**THE PROBLEM**. Please write out exactly, without any picture, each line from the first in the listing through the line that includes "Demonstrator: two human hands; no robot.".

**GIVEN MATERIAL**.

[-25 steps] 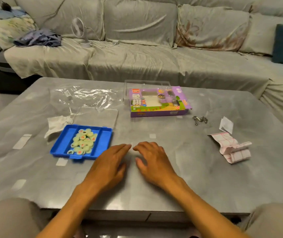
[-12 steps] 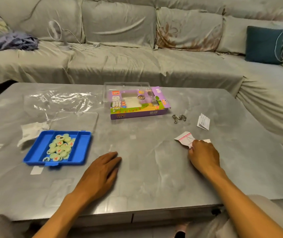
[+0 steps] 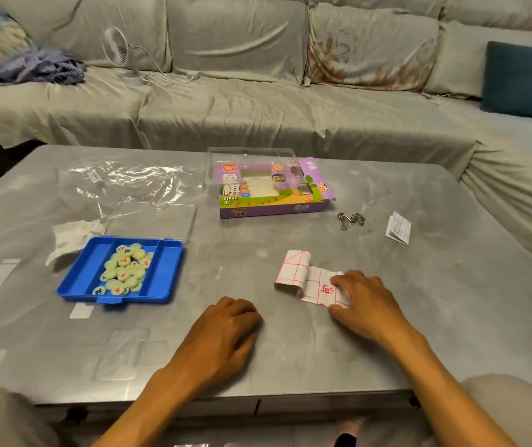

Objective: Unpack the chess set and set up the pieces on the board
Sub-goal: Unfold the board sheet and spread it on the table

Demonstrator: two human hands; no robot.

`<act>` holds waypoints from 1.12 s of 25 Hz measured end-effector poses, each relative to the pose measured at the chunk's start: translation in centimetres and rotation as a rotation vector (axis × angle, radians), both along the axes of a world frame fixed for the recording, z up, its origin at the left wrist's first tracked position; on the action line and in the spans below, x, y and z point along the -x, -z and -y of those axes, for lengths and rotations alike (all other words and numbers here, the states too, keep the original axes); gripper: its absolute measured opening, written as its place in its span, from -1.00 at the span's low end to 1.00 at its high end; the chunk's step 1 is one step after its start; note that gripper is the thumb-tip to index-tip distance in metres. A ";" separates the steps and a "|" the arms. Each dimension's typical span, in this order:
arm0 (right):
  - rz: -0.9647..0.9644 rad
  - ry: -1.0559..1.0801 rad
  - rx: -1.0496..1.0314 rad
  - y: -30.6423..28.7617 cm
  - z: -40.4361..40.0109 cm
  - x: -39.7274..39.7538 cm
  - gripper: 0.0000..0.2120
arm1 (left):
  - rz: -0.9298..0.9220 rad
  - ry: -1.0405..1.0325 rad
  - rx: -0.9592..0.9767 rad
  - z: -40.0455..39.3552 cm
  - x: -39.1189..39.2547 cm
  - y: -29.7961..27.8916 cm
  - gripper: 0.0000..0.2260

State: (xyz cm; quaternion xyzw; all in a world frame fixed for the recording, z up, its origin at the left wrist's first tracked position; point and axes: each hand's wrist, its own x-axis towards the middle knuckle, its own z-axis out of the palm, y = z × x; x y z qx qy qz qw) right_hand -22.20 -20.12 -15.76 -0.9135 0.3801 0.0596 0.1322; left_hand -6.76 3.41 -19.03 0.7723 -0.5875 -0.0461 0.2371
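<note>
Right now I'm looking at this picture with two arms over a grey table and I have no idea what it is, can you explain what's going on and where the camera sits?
No machine here: a person wears a camera on the head, looking forward and down at their own hands. The right hand grips a folded paper board printed with red lines, lying on the grey table. The left hand rests on the table, fingers loosely curled, holding nothing. On the left a blue tray holds pale round chess pieces. Farther back lie the purple box, clear plastic wrap, a metal chain and a small leaflet. A covered sofa stands behind.
</note>
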 end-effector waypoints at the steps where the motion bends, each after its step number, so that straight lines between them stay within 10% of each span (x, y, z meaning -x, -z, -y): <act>1: 0.022 -0.056 -0.018 0.2 -0.2 0.0 -0.49 | -0.012 -0.015 0.002 0.1 0.0 -0.1 -0.70; 9: 0.213 -0.256 0.389 2.4 -6.7 -2.5 -0.71 | -0.165 -0.134 -0.106 0.6 0.3 -0.3 -0.59; 13: 0.644 -0.138 -0.171 1.5 -8.9 -3.0 -0.78 | -0.417 -0.224 -0.055 0.9 1.0 -1.6 -0.68; 18: 0.818 -0.225 -0.367 0.4 -11.6 -3.3 -0.78 | -1.404 -0.437 0.251 1.2 1.5 -4.6 -0.76; 23: 0.784 -0.249 -0.524 0.0 -12.5 -3.5 -0.82 | -1.416 -0.627 0.296 0.9 1.3 -4.9 -0.87; 28: 0.827 0.234 -0.890 -0.5 -11.0 -3.5 -0.73 | -1.491 -0.593 0.280 1.1 1.5 -5.7 -0.89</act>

**TASK RESPONSE**.
[-25 steps] 
[-12 steps] 
[+0 steps] 

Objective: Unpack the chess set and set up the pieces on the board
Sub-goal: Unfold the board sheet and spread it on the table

Demonstrator: two human hands; no robot.

The output as shown is complete.